In 1997, the Washington City Paper called Prince's "Sleep Around" a "definite future hit." So, what happened?

While "Sleep Around" is one of Prince's very best '90s dance songs, it wasn't widely heard because he was too deeply wed to the compact-disc format, rather than club DJ-preferred vinyl. Finally free of Warner Bros., Prince attached "Sleep Around" to a triple-CD project titled Emancipation in which every individual disc was precisely the same length. That, of course, wouldn't have worked with a shift to wax.

Moreover, it was simply too long for radio. There were several tracks – and "Sleep Around" is undoubtedly one – where Prince expanded the format in order to meet his tidy 12-song, 60-minutes-per-disc restrictions. That allows him to fully recall the free-form, disco-fied 12-inch joys of the Studio 54 era over the course of a nearly eight-minute romp: He samples a favorite band from the era, brings in some period-perfect strings, and then completes things with a series of hip-shaking brass blasts from the NPG Hornz.

In terms of nervy attitude, "Sleep Around" could have fit into either of his earliest, late-'70s albums. But not lyrically. The title, in fact, is a bit of a head fake. This isn't one of Prince's patented libido-driven come ons. Instead, "Sleep Around" – as Oprah Winfrey so aptly described it, during Prince's Nov. 21, 1996 appearance on her show – "tells how to keep a woman happy."

Likely recorded while Prince and engineer César Sogbe were also completing Prince's contract-obligation album Chaos and Disorder, "Sleep Around" gets no small amount of its power from counter-point work by trombone player Michael B. Nelson, trumpeters Steve Strand and Dave Jensen, and saxophonists Brian Gallagher and Kathy Jensen.

Dubbed the NPG Hornz, and later the Hornheads, they work here in funky symbiosis. "You had to keep up with him. You had to anticipate. You had to be 100 percent prepared," Nelson told the Wausau Daily Herald in 2016. "And basically, the horn section had to work like his right hand on a keyboard."

Then there's a tasty sample of "Squib Cakes," from Tower of Power's 1974 album Back to Oakland. This was no accident. In fact, the band was an integral part of Prince's maturation as a musician – and a man.

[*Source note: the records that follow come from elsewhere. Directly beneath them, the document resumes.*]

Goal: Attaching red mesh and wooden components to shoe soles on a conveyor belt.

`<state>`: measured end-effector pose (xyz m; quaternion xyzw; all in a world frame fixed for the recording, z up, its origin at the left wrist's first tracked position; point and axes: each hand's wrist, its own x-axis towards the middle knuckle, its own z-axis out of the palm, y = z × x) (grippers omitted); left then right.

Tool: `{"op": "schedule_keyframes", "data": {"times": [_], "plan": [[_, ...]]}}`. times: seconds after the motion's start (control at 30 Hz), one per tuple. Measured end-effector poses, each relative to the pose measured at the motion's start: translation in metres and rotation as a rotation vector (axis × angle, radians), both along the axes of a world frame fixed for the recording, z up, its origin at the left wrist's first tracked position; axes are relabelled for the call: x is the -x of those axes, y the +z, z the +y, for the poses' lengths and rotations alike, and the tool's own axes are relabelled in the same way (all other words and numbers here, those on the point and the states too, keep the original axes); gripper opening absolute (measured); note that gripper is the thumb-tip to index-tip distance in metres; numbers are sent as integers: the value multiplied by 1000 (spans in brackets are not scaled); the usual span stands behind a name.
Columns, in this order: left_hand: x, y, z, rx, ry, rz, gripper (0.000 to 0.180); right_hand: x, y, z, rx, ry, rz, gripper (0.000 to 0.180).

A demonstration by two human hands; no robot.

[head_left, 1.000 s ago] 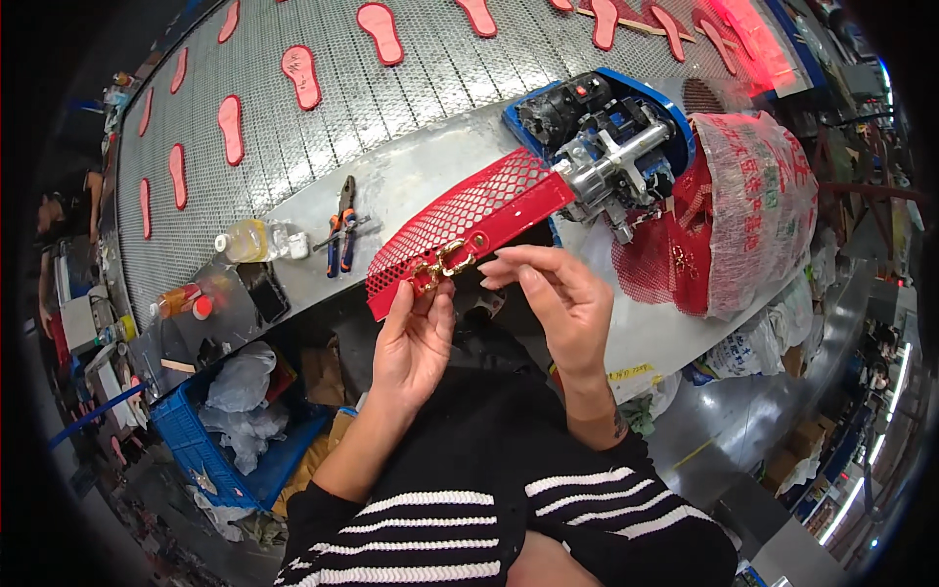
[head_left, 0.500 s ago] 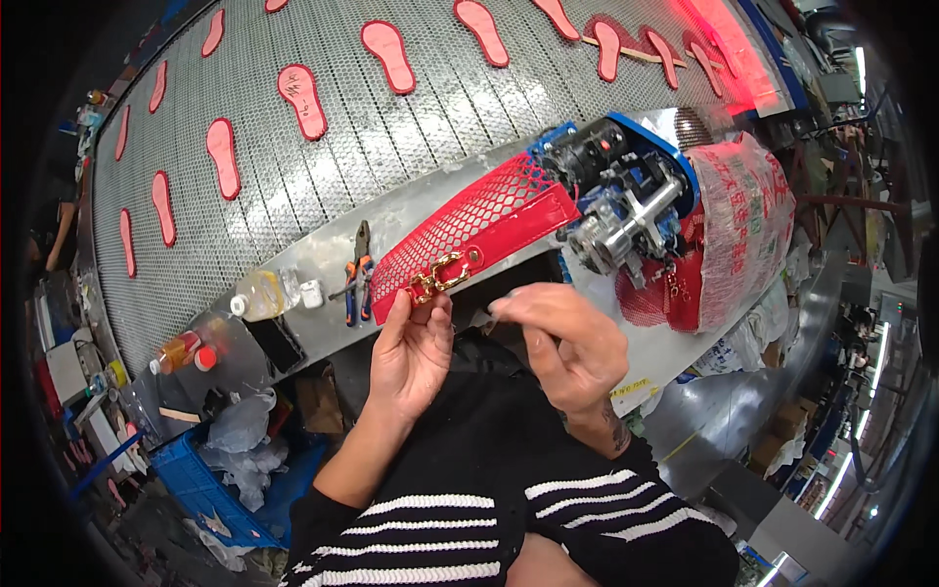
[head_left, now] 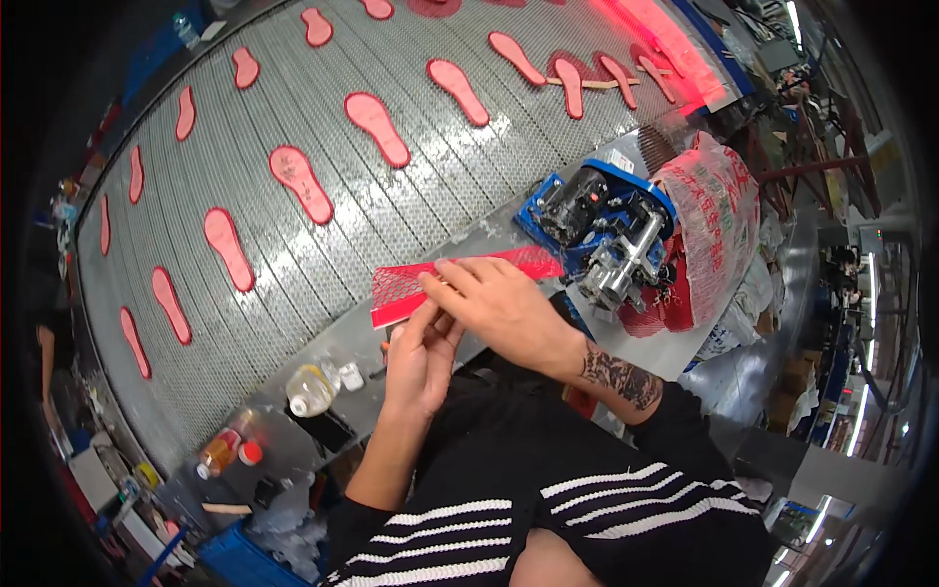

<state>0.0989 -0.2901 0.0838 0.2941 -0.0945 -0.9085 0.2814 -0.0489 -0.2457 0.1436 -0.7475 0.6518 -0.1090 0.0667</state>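
A red mesh piece (head_left: 394, 286) with a glossy red border stretches across in front of me, its right end close to a blue and metal machine (head_left: 614, 240). From below, my left hand (head_left: 423, 360) pinches its near edge between thumb and fingers. My right hand (head_left: 504, 315) lies over the middle of the piece, fingers bent down onto it and meeting the left fingertips. Both hands cover the spot where the gold metal fitting was visible, so the fitting is hidden.
Pink insoles (head_left: 301, 184) lie in rows on a mesh conveyor (head_left: 328, 259) beyond. On the left ledge are a clear bottle (head_left: 311, 389), a white case (head_left: 350, 375), a black phone (head_left: 326, 430) and an amber bottle (head_left: 219, 452). A woven sack (head_left: 714, 210) leans at right.
My right hand has moved left and down onto the red mesh piece, covering the gold fitting. The view has shifted, and the pliers are no longer clearly visible.
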Motion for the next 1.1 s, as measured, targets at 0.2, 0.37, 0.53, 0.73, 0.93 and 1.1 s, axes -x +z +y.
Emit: {"op": "schedule_keyframes", "data": {"times": [0.2, 0.37, 0.53, 0.73, 0.93, 1.1], "plan": [[18, 7, -48, 151, -57, 36, 40, 100, -10, -56, 118, -348, -688, 30], [19, -16, -82, 138, 73, -51, 31, 229, -44, -134, 485, -572, -1541, 33], [62, -47, -120, 61, 149, -189, 31, 373, -177, -173, 756, -906, -1639, 45], [98, -98, -147, -91, 140, -372, 29, 489, -351, -212, 663, -1460, -359, 70], [101, -131, -162, -206, 106, -598, 30, 583, -369, -331, 397, -944, 180, 64], [101, -132, -171, -203, 191, -639, 25, 603, -371, -359, 30, -996, 175, 85]]}}
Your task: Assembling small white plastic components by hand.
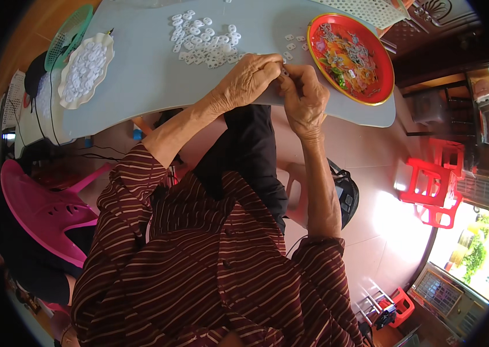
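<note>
White plastic clips [207,41] lay heaped on the pale grey bench [140,75] just beyond both hands, nearer the left hand [248,81], which met the right hand [302,95] pinching one small piece [284,73].

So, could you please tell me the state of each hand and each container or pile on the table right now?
left hand: closed, fingertips pinching a small part against the right hand
right hand: closed on the same small part
small part: held between both hands, mostly hidden
pile of white pieces: loose, spread on the table
red tray: flat, holding mixed small pieces
white dish: full of white pieces
</note>
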Action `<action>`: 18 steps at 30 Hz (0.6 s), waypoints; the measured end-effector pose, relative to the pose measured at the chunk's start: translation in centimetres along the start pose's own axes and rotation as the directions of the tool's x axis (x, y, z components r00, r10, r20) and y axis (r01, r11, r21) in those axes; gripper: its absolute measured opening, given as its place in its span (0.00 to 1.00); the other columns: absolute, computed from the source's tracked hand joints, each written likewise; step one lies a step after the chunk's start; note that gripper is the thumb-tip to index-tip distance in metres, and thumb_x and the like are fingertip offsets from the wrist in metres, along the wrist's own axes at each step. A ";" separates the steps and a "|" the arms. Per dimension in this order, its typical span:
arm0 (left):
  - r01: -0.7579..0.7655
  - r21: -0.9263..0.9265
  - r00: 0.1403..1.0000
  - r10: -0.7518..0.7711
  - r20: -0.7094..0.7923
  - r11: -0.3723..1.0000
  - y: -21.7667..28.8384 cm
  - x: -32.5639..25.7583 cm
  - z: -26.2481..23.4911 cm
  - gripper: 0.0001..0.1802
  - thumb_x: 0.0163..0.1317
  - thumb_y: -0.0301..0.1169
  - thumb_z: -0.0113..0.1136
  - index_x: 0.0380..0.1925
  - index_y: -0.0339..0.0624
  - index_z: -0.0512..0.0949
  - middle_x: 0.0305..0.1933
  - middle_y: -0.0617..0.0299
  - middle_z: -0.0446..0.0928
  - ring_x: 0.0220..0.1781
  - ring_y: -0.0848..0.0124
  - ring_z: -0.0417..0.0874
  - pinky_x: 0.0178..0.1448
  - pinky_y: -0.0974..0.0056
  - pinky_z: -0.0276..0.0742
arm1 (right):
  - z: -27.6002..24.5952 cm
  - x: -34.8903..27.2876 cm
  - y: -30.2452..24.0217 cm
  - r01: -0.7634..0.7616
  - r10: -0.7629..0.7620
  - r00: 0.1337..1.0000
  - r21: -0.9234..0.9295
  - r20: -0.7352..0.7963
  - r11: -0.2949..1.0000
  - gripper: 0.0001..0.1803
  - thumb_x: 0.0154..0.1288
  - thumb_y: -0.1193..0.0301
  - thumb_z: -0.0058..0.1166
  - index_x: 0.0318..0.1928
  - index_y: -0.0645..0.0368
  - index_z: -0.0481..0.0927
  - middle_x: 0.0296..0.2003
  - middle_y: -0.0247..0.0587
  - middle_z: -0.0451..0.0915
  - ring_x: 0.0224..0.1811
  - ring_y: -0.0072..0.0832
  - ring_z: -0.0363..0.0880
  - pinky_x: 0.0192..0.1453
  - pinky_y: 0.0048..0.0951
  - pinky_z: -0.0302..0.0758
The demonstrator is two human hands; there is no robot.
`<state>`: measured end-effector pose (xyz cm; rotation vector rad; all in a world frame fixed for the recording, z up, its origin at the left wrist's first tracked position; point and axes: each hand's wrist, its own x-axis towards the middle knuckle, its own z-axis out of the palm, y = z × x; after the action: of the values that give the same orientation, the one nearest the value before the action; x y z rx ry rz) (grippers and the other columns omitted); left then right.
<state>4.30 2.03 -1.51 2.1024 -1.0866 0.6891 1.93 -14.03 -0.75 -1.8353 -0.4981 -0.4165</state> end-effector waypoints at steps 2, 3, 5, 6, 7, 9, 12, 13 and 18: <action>0.012 0.000 1.000 -0.012 -0.010 1.000 0.0 0.0 0.1 0.11 0.56 0.23 0.50 0.40 0.37 0.64 0.40 0.49 0.72 0.32 0.50 0.76 0.33 0.56 0.73 | 0.0 0.1 -0.4 -0.014 0.014 1.000 0.023 -0.007 1.000 0.08 0.57 0.80 0.58 0.38 0.64 0.75 0.23 0.41 0.78 0.23 0.24 0.78 0.29 0.24 0.73; 0.024 -0.001 1.000 -0.024 -0.021 1.000 0.2 0.4 -0.1 0.11 0.57 0.23 0.49 0.40 0.37 0.64 0.40 0.49 0.72 0.32 0.50 0.76 0.33 0.56 0.73 | -0.1 0.1 -0.6 -0.028 0.029 1.000 0.044 -0.013 0.999 0.08 0.58 0.80 0.57 0.38 0.64 0.75 0.24 0.39 0.78 0.24 0.22 0.77 0.29 0.23 0.73; 0.231 -0.126 0.972 -0.226 0.059 0.965 1.2 0.9 -0.6 0.08 0.59 0.25 0.48 0.39 0.36 0.65 0.37 0.50 0.72 0.31 0.51 0.75 0.33 0.57 0.72 | -0.3 0.4 -0.9 -0.080 0.080 0.997 0.105 0.003 0.991 0.07 0.59 0.80 0.56 0.38 0.65 0.75 0.24 0.38 0.78 0.25 0.20 0.77 0.30 0.22 0.73; 0.435 -0.230 0.899 -0.405 0.167 0.871 1.5 1.2 -0.9 0.07 0.62 0.27 0.47 0.37 0.36 0.65 0.34 0.51 0.71 0.30 0.53 0.75 0.33 0.57 0.71 | -0.4 0.6 -0.9 -0.138 0.136 0.990 0.168 0.022 0.976 0.07 0.59 0.80 0.55 0.39 0.65 0.75 0.24 0.36 0.78 0.26 0.18 0.77 0.30 0.20 0.73; 0.350 -0.239 0.937 -0.343 0.069 0.906 1.1 1.2 -0.1 0.11 0.67 0.35 0.43 0.34 0.36 0.67 0.26 0.53 0.70 0.27 0.57 0.71 0.33 0.59 0.69 | -0.5 0.8 -0.8 -0.129 0.127 0.992 0.162 0.026 0.978 0.07 0.59 0.80 0.55 0.39 0.65 0.75 0.24 0.36 0.78 0.26 0.18 0.77 0.30 0.20 0.73; 0.482 -0.333 0.874 -0.470 0.122 0.810 1.8 1.6 -0.8 0.15 0.68 0.38 0.41 0.33 0.36 0.67 0.24 0.55 0.69 0.26 0.59 0.69 0.33 0.60 0.68 | -1.0 1.1 0.0 -0.181 0.159 0.983 0.312 0.097 0.933 0.07 0.60 0.81 0.53 0.40 0.66 0.74 0.25 0.34 0.78 0.27 0.18 0.77 0.32 0.19 0.74; 0.592 -0.457 0.788 -0.596 0.154 0.664 2.3 1.1 -1.8 0.20 0.69 0.43 0.39 0.31 0.36 0.68 0.21 0.58 0.67 0.24 0.64 0.67 0.34 0.62 0.67 | -1.2 3.7 -0.8 -0.188 0.166 0.981 0.297 0.099 0.936 0.06 0.62 0.81 0.51 0.40 0.66 0.74 0.26 0.34 0.77 0.27 0.17 0.77 0.31 0.19 0.74; 0.575 -0.512 0.788 -0.600 0.137 0.638 2.6 1.0 -1.9 0.21 0.70 0.44 0.38 0.30 0.37 0.69 0.21 0.59 0.67 0.24 0.67 0.67 0.34 0.64 0.66 | -2.2 5.5 -0.9 -0.149 0.137 0.988 0.233 0.068 0.961 0.05 0.62 0.80 0.50 0.39 0.66 0.74 0.26 0.34 0.77 0.26 0.16 0.76 0.30 0.19 0.74; 0.594 -0.560 0.758 -0.636 0.147 0.578 3.9 0.7 -2.3 0.18 0.69 0.39 0.39 0.25 0.38 0.66 0.18 0.62 0.64 0.22 0.73 0.65 0.31 0.66 0.65 | -8.0 19.5 2.9 -0.125 0.177 0.964 0.250 -0.197 0.960 0.08 0.60 0.76 0.52 0.38 0.68 0.77 0.22 0.36 0.78 0.23 0.21 0.76 0.31 0.21 0.75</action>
<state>1.04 1.77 1.67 1.7051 -0.3606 0.0494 19.69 -19.92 9.35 -1.5632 -0.2418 -0.4280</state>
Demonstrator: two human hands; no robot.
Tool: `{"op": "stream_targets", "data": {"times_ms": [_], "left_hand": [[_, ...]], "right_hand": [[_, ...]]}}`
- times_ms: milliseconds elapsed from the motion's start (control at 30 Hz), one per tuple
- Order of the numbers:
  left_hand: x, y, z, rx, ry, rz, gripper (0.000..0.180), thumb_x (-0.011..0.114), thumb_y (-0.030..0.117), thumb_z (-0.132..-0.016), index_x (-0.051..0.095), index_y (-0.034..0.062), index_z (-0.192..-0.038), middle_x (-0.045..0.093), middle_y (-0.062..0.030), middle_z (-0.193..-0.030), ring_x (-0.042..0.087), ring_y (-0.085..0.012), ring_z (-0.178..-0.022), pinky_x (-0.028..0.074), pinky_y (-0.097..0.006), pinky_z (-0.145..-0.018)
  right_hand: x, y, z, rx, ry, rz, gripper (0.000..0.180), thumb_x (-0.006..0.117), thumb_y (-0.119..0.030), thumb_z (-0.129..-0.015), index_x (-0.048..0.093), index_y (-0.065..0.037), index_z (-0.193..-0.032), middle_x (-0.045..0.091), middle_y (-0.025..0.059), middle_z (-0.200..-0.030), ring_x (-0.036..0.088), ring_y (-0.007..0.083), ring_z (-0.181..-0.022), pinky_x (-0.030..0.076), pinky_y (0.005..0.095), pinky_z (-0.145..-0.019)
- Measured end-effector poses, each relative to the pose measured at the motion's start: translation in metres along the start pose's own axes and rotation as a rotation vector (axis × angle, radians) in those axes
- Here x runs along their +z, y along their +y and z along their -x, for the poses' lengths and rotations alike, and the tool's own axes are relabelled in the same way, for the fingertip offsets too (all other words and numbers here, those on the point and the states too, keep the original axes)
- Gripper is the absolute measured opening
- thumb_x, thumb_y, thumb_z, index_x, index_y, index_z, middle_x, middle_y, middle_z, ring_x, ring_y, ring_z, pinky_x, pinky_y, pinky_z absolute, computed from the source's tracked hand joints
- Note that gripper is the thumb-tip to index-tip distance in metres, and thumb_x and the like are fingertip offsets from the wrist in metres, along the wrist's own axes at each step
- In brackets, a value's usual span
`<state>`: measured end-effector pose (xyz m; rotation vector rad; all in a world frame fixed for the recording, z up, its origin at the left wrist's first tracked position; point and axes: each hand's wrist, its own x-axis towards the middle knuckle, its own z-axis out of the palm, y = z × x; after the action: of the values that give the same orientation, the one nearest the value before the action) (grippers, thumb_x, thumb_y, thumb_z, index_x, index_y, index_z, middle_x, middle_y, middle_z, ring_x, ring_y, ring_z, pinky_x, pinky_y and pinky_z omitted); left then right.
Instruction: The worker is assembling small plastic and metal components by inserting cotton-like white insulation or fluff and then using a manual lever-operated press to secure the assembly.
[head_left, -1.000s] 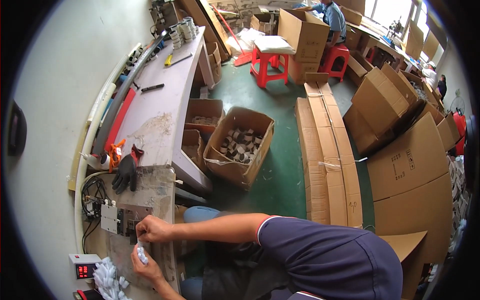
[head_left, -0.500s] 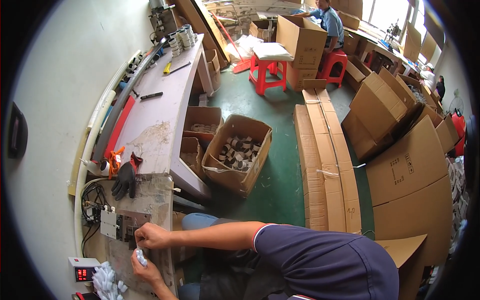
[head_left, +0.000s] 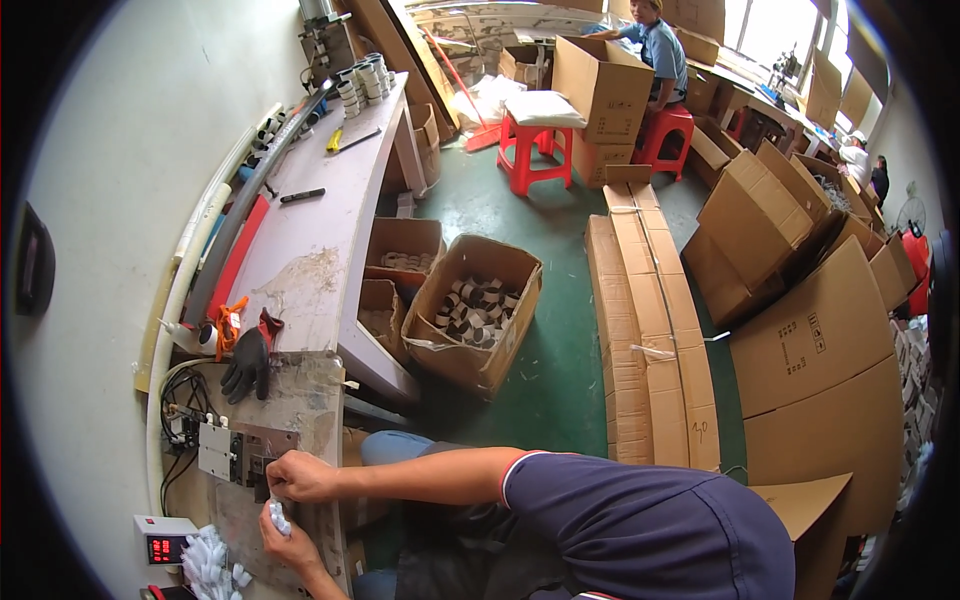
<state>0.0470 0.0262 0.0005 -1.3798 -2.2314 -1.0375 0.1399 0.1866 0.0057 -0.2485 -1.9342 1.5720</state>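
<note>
While the left hand (head_left: 287,545) clutches small white pieces (head_left: 279,518), the right hand (head_left: 303,477) — fingers curled, can't tell on what — is right beside the metal fixture (head_left: 256,464).

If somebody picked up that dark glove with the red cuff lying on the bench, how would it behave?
The glove would probably flop, since its fingers lie slack with no hand inside. It looks light for its size, being just an empty shell. It seems unlikely to roll if pushed, as it lies rather flat.
</note>
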Motion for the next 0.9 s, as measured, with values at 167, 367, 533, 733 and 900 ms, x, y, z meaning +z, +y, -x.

"When he sits down at the drums, he hears [Tower of Power's] Dave Garibaldi," Paisley Park engineer Chuck Zwicky says in I Would Die 4 U. Prince also admitted in a Rolling Stone interview that he first made out with a girl while "Squib Cakes" was playing, and later recounted the moment in his unreleased track "Schoolyard" from the Diamonds and Pearls sessions.

Prince became an every-day proselytizer for the group, steering friends and even reporters toward Tower of Power. He also was a regular at their shows. "He loved the band," Tower of Power co-founder Emilio Castillo told Maui News in 2016, "and would come and see us play."

Mix it all together and you get something endlessly infectious, and too often overlooked: "Sleep Around" never found its way to national dance floors, much less the charts. Still, Prince held the song in high enough regard that it served as his pre-encore concert closer during the Love 4 One Another Charities tours between 1995–97. And with good reason: It remains a key component in a double-platinum project that represents Prince's last true public-spectacle moment, a final attempt to take in the totality of his musical perspective across a sprawling multi-disc set.

Of course, Prince's label tried (and failed) to make an event-album out of 1999's guest-laden Rave Un2 the Joy Fantastic, but he wouldn't consistently match this kind of gumption and groove until the following decade. Even then, Musicology and 3121 arrived as discrete album releases in 2004 and '06, respectively.